*EXERCISE REQUIREMENTS:* Every line of the data must appear again in the answer, exactly as written.

*DATA SEGMENT:*
◆ ◆ ◆ ◆ ◆

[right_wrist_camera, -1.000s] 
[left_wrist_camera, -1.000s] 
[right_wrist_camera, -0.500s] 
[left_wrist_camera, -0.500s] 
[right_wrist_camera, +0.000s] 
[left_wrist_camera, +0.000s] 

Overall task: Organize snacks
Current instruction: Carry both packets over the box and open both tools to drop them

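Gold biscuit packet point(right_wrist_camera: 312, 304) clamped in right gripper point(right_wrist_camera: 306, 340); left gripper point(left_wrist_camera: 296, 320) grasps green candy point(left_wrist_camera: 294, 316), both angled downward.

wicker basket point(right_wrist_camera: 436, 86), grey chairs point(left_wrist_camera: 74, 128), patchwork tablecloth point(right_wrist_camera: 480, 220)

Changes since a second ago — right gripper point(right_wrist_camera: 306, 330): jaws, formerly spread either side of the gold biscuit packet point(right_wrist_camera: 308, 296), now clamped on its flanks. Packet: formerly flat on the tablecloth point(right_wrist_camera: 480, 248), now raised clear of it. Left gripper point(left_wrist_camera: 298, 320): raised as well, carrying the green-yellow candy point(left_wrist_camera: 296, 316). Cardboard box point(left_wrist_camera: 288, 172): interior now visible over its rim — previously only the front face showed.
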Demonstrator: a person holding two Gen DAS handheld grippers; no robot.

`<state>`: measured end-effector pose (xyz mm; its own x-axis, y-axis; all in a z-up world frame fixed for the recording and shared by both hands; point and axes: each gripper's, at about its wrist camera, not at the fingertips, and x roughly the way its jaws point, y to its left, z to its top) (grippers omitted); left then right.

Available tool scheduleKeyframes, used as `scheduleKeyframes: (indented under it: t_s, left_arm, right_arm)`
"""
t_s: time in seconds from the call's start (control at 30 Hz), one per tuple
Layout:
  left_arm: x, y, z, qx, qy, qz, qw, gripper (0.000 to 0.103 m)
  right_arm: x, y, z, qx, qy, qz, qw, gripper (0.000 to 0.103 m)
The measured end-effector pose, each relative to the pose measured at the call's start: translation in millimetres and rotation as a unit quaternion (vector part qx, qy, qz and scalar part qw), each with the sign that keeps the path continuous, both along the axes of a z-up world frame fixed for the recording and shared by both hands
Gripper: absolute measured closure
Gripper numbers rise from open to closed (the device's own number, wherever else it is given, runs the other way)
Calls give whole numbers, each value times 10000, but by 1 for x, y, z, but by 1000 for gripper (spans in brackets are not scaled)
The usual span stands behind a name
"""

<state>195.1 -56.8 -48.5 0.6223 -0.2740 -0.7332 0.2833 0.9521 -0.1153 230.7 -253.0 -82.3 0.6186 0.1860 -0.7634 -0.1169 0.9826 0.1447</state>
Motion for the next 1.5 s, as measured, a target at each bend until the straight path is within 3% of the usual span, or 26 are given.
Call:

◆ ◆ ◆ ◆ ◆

*RESPONSE AREA:*
[right_wrist_camera, -1.000s] 
[left_wrist_camera, -1.000s] 
[right_wrist_camera, -0.500s] 
[left_wrist_camera, -0.500s] 
[right_wrist_camera, +0.000s] 
[left_wrist_camera, +0.000s] 

Overall task: Organize snacks
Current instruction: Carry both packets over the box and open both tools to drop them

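Gold biscuit packet point(right_wrist_camera: 312, 304) clamped in right gripper point(right_wrist_camera: 306, 340); left gripper point(left_wrist_camera: 296, 320) grasps green candy point(left_wrist_camera: 294, 316), both angled downward.

wicker basket point(right_wrist_camera: 436, 86), grey chairs point(left_wrist_camera: 74, 128), patchwork tablecloth point(right_wrist_camera: 480, 220)

Changes since a second ago — right gripper point(right_wrist_camera: 306, 330): jaws, formerly spread either side of the gold biscuit packet point(right_wrist_camera: 308, 296), now clamped on its flanks. Packet: formerly flat on the tablecloth point(right_wrist_camera: 480, 248), now raised clear of it. Left gripper point(left_wrist_camera: 298, 320): raised as well, carrying the green-yellow candy point(left_wrist_camera: 296, 316). Cardboard box point(left_wrist_camera: 288, 172): interior now visible over its rim — previously only the front face showed.
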Demonstrator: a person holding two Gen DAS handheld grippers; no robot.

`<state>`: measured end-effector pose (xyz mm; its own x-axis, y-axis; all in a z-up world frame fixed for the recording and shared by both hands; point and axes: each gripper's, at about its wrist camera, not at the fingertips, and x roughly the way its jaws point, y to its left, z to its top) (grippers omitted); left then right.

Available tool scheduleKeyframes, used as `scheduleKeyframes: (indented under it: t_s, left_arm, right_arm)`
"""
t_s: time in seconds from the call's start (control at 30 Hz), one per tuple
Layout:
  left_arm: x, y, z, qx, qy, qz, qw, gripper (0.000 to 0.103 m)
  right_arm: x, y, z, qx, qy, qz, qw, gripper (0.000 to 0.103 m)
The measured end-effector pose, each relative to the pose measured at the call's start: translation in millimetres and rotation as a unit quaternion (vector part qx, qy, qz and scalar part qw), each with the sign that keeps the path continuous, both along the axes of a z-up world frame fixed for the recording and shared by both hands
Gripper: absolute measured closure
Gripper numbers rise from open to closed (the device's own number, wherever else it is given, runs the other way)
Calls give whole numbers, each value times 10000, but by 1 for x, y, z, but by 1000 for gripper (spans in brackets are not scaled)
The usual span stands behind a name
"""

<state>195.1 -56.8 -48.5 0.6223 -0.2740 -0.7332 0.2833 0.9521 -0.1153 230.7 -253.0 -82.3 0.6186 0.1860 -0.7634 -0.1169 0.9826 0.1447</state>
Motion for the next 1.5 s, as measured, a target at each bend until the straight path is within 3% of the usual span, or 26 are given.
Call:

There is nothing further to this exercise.